== What this task involves ==
Within the records below, how many lines contain "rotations"? The answer is that number alone.

[Material for the task — start]

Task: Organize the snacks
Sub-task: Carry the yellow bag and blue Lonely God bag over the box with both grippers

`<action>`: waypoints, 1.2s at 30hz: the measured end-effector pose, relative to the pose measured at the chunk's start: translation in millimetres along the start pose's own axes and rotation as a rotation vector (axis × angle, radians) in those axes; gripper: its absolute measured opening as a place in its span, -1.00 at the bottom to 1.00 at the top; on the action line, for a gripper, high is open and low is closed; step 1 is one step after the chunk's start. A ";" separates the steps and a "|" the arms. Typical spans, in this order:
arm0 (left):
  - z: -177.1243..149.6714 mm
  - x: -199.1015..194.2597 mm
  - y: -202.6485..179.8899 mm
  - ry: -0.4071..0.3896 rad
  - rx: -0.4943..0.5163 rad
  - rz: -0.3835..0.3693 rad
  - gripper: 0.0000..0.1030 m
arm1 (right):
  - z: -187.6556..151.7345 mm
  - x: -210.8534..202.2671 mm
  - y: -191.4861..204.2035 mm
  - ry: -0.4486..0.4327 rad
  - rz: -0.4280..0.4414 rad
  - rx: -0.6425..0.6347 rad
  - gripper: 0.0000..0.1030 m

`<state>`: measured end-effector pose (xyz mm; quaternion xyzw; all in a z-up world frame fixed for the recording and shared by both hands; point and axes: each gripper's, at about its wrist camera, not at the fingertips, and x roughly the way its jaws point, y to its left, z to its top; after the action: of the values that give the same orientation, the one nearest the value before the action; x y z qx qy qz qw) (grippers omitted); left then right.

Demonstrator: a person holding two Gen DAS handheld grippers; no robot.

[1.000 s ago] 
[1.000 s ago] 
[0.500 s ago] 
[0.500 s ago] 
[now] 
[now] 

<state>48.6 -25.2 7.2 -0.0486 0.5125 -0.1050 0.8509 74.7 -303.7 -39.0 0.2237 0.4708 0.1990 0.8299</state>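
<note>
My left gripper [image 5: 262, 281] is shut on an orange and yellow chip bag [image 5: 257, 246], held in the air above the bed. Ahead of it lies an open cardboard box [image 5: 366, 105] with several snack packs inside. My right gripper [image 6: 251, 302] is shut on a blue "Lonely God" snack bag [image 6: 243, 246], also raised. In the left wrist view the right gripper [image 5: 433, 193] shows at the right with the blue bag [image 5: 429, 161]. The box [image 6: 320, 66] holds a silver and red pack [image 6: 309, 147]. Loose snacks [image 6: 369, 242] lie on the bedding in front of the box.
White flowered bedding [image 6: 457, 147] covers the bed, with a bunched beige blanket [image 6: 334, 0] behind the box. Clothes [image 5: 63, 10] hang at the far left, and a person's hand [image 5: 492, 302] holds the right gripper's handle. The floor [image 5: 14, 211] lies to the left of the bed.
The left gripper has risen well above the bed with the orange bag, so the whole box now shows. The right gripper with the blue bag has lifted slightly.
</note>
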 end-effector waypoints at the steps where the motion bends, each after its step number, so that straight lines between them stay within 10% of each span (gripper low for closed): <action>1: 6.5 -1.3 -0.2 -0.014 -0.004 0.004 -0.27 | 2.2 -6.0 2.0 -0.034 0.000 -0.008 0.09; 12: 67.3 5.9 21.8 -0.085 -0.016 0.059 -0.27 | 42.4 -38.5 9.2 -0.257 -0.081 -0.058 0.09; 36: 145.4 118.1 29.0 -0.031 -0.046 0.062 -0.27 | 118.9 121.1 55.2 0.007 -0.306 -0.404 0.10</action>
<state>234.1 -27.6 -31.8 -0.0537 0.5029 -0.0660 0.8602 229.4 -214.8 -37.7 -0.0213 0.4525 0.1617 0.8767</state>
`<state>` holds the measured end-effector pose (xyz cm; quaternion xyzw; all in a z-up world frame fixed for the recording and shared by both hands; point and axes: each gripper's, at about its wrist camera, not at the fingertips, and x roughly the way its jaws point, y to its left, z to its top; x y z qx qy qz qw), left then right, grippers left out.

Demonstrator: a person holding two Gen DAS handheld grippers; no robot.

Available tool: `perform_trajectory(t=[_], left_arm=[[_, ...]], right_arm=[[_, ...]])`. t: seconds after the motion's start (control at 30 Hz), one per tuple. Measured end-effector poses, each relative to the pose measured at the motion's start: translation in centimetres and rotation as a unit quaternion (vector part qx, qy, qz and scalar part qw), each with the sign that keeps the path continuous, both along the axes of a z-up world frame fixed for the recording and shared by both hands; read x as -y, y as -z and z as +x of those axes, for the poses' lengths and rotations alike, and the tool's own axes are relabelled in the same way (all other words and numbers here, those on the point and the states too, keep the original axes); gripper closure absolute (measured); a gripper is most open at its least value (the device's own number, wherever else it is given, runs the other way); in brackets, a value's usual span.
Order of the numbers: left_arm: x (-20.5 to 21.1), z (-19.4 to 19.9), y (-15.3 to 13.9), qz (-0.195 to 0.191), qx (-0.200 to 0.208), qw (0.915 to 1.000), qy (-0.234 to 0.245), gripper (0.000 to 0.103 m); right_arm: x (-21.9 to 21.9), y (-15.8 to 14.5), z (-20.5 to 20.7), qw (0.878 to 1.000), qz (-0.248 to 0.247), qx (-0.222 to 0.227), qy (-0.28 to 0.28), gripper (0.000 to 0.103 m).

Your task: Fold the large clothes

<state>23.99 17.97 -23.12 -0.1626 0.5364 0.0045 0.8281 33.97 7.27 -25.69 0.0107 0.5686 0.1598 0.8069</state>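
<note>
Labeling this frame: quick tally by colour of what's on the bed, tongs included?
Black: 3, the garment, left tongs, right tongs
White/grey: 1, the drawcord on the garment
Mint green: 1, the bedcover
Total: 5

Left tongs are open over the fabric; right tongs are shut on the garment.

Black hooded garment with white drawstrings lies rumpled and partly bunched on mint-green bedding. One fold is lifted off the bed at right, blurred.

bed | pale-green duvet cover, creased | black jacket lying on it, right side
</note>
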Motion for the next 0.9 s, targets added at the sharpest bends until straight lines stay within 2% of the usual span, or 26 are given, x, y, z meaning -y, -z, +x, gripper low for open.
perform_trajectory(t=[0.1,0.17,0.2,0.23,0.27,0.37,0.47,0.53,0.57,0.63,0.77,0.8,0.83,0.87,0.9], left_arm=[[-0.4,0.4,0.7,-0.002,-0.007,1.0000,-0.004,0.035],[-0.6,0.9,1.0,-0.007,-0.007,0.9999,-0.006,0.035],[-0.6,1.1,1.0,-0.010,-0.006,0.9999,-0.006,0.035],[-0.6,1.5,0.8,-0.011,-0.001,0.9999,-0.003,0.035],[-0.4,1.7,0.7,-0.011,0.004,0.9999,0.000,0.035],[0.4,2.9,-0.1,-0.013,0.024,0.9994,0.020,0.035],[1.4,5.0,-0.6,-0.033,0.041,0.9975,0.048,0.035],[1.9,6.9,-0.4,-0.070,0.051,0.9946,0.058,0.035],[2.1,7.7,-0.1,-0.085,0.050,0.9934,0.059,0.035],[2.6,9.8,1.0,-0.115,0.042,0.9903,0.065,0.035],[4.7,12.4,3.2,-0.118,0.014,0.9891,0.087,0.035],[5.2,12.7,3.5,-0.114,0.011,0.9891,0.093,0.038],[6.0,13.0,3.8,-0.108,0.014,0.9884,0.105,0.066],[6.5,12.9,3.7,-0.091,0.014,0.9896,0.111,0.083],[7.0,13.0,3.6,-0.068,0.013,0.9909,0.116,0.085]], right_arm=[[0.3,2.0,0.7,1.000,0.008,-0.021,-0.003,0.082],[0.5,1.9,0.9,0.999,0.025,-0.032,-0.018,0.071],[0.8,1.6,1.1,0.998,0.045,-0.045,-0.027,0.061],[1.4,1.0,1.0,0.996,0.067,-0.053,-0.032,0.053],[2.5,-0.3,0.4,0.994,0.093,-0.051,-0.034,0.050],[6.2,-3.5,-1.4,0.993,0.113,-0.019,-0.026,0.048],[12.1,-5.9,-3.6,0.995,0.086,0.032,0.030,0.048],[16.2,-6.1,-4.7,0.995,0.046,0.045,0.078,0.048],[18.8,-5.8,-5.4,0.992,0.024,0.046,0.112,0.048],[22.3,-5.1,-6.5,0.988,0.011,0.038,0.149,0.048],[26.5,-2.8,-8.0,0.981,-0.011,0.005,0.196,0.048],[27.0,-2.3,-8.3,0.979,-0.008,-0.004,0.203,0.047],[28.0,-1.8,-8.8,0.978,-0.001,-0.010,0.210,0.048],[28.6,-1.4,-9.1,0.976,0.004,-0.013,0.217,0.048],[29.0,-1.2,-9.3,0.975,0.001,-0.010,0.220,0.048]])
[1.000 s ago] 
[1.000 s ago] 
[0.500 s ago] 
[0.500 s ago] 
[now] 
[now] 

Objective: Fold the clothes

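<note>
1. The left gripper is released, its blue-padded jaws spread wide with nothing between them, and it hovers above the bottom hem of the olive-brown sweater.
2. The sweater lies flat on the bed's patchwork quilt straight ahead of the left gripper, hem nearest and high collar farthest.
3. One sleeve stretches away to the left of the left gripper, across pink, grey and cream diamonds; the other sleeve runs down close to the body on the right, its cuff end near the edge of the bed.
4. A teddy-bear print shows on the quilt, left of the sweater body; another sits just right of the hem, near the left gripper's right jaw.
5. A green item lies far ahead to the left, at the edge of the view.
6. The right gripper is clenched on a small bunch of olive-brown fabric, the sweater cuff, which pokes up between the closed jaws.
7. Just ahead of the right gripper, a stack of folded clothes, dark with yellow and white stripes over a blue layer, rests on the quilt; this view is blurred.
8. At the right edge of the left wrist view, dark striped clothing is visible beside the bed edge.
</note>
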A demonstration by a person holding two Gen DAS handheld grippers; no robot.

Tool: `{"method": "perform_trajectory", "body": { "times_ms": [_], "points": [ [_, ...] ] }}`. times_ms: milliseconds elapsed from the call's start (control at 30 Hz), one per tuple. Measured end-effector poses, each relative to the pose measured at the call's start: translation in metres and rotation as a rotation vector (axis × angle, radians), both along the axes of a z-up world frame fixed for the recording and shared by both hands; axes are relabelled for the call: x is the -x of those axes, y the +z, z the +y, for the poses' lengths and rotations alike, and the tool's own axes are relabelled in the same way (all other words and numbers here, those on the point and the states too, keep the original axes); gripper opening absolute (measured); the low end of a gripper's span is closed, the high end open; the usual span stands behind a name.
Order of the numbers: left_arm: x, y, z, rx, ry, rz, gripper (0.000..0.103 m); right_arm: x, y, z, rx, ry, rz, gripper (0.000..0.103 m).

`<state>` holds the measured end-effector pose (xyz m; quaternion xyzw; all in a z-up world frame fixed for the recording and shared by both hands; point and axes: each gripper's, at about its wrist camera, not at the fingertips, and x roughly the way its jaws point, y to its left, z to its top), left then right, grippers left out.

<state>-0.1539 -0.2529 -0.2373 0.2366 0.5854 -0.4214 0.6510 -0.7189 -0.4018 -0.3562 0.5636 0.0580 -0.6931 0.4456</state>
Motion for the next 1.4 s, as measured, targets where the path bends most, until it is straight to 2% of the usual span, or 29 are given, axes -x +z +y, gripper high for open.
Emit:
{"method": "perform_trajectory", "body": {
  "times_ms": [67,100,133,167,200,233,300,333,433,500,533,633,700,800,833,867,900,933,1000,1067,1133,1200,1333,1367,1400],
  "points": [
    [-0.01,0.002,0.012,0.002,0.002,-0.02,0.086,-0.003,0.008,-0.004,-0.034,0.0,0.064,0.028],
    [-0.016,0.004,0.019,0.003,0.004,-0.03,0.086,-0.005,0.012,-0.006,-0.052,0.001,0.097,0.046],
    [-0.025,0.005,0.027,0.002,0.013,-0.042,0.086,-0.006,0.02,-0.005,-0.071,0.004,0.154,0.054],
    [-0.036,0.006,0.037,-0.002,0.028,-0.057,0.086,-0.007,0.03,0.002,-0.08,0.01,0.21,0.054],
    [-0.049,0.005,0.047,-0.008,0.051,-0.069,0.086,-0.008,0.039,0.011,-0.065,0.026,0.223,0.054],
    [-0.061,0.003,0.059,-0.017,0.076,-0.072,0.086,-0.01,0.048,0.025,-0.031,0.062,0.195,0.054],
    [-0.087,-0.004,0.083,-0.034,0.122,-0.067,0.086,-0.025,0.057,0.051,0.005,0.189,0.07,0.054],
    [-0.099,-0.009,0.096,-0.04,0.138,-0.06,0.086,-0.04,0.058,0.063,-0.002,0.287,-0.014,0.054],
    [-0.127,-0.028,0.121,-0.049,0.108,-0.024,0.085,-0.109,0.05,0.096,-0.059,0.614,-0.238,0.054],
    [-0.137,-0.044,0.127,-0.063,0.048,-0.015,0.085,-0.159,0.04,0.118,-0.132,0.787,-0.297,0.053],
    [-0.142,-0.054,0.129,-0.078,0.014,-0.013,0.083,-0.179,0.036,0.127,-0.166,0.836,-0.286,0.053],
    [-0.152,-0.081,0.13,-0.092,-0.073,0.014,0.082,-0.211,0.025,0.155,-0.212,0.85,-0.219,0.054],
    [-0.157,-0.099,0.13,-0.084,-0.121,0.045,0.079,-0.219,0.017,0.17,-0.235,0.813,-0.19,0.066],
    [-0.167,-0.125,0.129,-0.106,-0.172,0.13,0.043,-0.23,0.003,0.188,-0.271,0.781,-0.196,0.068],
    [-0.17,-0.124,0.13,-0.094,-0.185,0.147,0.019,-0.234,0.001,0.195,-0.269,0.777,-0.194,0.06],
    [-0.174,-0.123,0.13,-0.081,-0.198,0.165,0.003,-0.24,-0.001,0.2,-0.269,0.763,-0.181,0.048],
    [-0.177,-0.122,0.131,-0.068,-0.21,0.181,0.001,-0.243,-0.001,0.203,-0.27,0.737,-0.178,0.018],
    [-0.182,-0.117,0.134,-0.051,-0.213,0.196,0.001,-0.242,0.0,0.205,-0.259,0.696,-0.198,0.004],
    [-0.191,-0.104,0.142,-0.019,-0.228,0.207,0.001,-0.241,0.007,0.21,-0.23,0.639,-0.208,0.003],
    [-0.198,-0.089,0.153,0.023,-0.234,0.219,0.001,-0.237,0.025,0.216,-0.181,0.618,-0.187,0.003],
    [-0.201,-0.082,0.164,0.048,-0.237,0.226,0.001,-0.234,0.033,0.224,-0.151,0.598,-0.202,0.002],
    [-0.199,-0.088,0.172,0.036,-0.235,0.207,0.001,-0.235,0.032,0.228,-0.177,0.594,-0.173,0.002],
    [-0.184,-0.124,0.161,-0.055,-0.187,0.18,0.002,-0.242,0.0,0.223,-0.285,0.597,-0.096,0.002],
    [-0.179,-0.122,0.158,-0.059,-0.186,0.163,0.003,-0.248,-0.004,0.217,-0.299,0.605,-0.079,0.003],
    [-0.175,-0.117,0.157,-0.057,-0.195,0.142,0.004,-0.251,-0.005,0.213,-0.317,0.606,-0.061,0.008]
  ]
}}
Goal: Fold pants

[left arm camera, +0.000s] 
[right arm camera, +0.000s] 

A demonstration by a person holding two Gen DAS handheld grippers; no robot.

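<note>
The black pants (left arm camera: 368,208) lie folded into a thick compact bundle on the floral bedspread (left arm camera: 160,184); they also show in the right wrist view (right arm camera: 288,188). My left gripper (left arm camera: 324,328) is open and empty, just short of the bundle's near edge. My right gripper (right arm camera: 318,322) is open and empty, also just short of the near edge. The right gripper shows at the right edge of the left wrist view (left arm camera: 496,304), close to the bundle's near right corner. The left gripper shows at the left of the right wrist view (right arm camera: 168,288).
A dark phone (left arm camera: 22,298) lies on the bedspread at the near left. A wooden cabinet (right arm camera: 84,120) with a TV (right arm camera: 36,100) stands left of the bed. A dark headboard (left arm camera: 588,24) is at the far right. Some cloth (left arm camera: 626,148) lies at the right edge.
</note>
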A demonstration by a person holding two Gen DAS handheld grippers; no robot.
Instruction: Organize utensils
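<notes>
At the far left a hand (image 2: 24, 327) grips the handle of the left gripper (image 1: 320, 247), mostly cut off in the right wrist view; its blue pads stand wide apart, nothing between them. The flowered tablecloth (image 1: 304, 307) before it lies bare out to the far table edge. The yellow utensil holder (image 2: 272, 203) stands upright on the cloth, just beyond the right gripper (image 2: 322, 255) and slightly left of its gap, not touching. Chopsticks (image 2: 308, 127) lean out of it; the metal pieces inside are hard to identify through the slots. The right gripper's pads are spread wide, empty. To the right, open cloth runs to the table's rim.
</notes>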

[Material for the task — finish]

== The answer ==
2